With April 30th quickly approaching, you should be thinking about filing your income tax return soon, if you haven't already done so. While it can be a cumbersome task for some, it is legally required of all Canadian citizens. This does not mean you should simply rush to get it done: there are several costly errors you should be wary of in order to avoid bringing an audit upon yourself. While some of these errors may be honest mistakes, others may be deliberate attempts at tax evasion. We've warned of insurance claims fraud before, and we'll warn against tax claim fraud too. Here are some common behaviours that may raise red flags for the Canada Revenue Agency investigators:
Not filing at all
Filing taxes is your legal obligation. As with any other legally mandated expectation, there are penalties for breaking this law. If you failed to report an amount on your return for the current year, and you also failed to report an amount on your return for any previous year, you will likely be required to pay a both a federal and provincial penalty for repeated failure to report income. Each of these penalties is ten percent of the amount you failed to report in the most recent year. However, if you voluntarily come forward to admit these omissions to the Canada Revenue Agency, they may consider waiving those penalties. Even so, a twenty percent loss of your income is too substantial too risk. File your taxes.

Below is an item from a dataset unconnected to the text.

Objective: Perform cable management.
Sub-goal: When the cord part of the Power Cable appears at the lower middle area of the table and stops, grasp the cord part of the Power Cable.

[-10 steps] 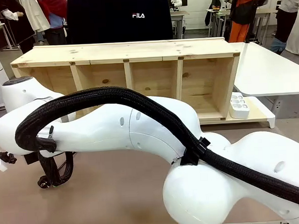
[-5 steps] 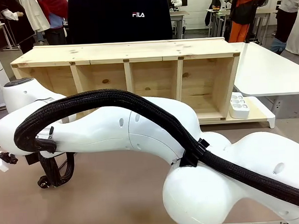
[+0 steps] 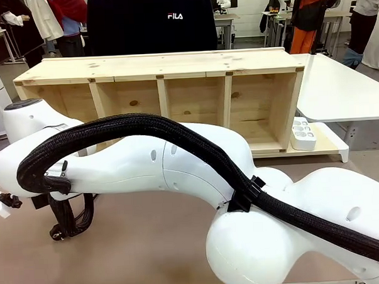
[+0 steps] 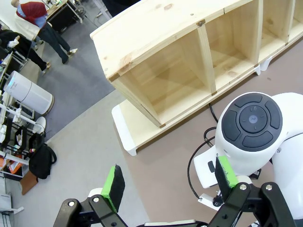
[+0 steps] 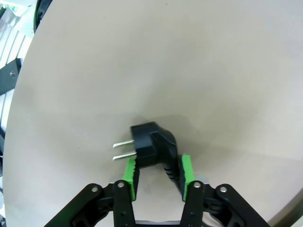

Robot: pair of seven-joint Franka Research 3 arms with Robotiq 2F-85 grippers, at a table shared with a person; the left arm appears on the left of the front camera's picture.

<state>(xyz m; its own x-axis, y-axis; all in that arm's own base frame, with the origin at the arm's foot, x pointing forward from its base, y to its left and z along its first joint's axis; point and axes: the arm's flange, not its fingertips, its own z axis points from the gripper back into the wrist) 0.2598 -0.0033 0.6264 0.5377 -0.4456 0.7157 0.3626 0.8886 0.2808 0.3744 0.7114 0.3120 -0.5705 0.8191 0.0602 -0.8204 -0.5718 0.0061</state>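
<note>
The cable's black plug (image 5: 151, 142) lies on the brown tabletop with its two metal prongs pointing to picture left. My right gripper (image 5: 158, 172) is shut on the plug, a green pad pressed against each side of its rear. In the front view the right arm stretches across to the near left, where the right gripper (image 3: 66, 224) points down at the table and the plug (image 3: 55, 234) pokes out below it. The thin black cable (image 4: 193, 163) loops over the table near the shelf's end. My left gripper (image 4: 169, 177) hangs open high above the table with nothing between its fingers.
A long wooden shelf (image 3: 162, 86) with several open compartments stands across the back of the table. A white power strip (image 3: 303, 134) lies at its right end. A person in a black top (image 3: 151, 21) stands behind the shelf. The right arm's bulky links (image 3: 178, 164) cover the middle.
The right gripper's fingers have closed on the plug. The right arm has sunk slightly toward the table.
</note>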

Omitting some of your income in your report
The Canada Revenue Agency is very adept and finding discrepancies between what you actually made, and what you claim, so be sure to assess this honestly and carefully to avoid misrepresenting your income. Remember to include all income earned from your job, from investments, and from sales if you are a business owner. Take the time to double and triple check this, as reporting inaccurately will most certainly lead to an audit.
Assuming you don't need to file if you live abroad
If you are a Canadian citizen, you must file for taxes in Canada. The only way to be exempt from this is if you live abroad more than six months plus one day for the year in question. However, this exemption is not automatic! If you meet this criteria and want to be exempt from filing, you must submit an application for non-resident status. In this application, you will be asked about properties and official documents that may be considered “significant ties” to Canada. If you have several of these significant ties, you may not qualify.
Claiming loss on your home-based business every year
This is one of the surest ways to raise suspicion. In fact, it is assumed that a small business which loses money sixty percent or more of the years you file is automatically considered suspicious, and is very likely to be investigated.
Hiding income you have from abroad
Legally, you are entitled to have accounts in other parts of the world. However, you must declare them, as well as any income earned on them.
You have heard us wax cautionary about insurance claim fraud—and to be certain, it will cost you. However, the last type of fraud you want to find yourself accused of is tax fraud. Be smart: file carefully, honestly, and on time.